# Removing Crow Season



## bent barrel (Oct 2, 2010)

How would we get the current seasons on Crow repealed? I can't see why a season was initiated in the first place.
_Posted via Mobile Device_


----------



## Big Frank 25 (Feb 21, 2002)

Maybe if you sat down to a meal of crow you'd feel different about it. You game?


----------



## bent barrel (Oct 2, 2010)

Big Frank 25 said:


> Maybe if you sat down to a meal of crow you'd feel different about it. You game?

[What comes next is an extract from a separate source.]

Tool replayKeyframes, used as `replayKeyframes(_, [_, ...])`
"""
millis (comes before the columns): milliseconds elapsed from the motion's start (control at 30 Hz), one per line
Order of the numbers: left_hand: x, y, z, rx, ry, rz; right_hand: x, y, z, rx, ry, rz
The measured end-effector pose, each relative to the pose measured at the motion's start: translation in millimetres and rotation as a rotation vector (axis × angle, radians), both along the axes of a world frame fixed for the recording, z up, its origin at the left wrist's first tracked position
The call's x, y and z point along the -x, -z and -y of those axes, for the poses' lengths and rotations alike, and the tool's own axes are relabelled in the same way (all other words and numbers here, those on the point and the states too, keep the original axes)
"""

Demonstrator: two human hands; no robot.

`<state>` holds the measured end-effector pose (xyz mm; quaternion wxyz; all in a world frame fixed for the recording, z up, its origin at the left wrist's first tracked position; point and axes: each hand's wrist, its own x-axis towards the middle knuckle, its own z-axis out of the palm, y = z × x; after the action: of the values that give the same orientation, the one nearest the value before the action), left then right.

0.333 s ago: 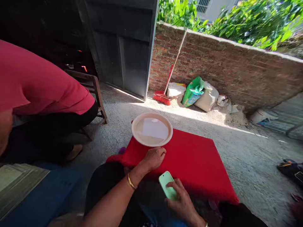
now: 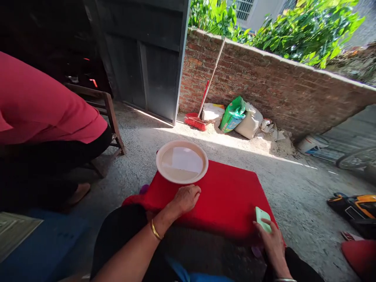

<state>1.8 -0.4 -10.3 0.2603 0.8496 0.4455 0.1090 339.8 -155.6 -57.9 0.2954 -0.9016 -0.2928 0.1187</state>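
Observation:
My left hand, with a gold bangle at the wrist, rests curled into a loose fist on the red cloth, just in front of the basin; nothing shows between its fingers. The wide cream basin of water stands at the table's far left corner, bright reflections on its surface. At the table's right edge my right hand grips a mint-green phone-shaped object, flat with rounded corners. Fingers lie over its lower part, and its underside is hidden.
To the left a person in a pink top bends beside a wooden chair. A dark metal door, a red broom, sacks and a brick wall stand beyond. A black-and-orange bag lies at right.
My right hand has carried the mint-green object from in front of my lap rightward to the table's right edge. The left hand stays by the basin; the view has turned slightly right.

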Motion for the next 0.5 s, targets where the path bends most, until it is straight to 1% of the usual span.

I love eating crow. That is why I want to be able to hunt them year round
_Posted via Mobile Device_


----------



## Big Frank 25 (Feb 21, 2002)

It's a treaty thing as I understand it. They migrate south of the border.


----------



## multibeard (Mar 3, 2002)

I think the season started with a treaty with Mexico. Some thing about protecting some Mexican crow that is endangered and need protected. I don't know why it shoud have effected us because the mexican crow never comes toMichigan but that is the govt. so take it for what that is worth.

If you search Va's crow hunting seasons, they hunt them dang near all year so why do we get only four months?? They are limited to only certain days of the week but there is only a little time during the year when they are totally closed.

Crows are a terrable predator on the nests of other birds. Back in the day when we actually had wild pheasents we were standing talking to the old farmer where we hunted north of Holland. He told of the crows setting in the old dead elm snags watching for a hen pheasent to ove on her nest. The crows would then drive her off the nest and eat the eggs.:sad:


----------



## Tagz (Sep 22, 2005)

Its the Migratory bird treaty act of 1918. Crows were added in an ammendment to that in 1972. Meaning that it's handled on the federal level. States are allowed to have seasons as long as it does not extend 124 days in a calendar year. And it can not be during that states peak nesting season for crows.


----------



## Luv2hunteup (Mar 22, 2003)

It was a trade off with the Mexican government over more protection for waterfowl.


----------



## Zorba (Jan 24, 2007)

It may have somthing to do with Ravens.. Ravens do not migrate.


----------



## AllSpecieAngler (Jun 12, 2008)

If I can shoot coyote year round for potential damage it should be the same for crows. Those nasty flying rats knock apples off the trees by the handful in the orchard I manage. They cause us more damage than the deer or any other animal. If I see one I shoot it. Don't really care what time of year it is.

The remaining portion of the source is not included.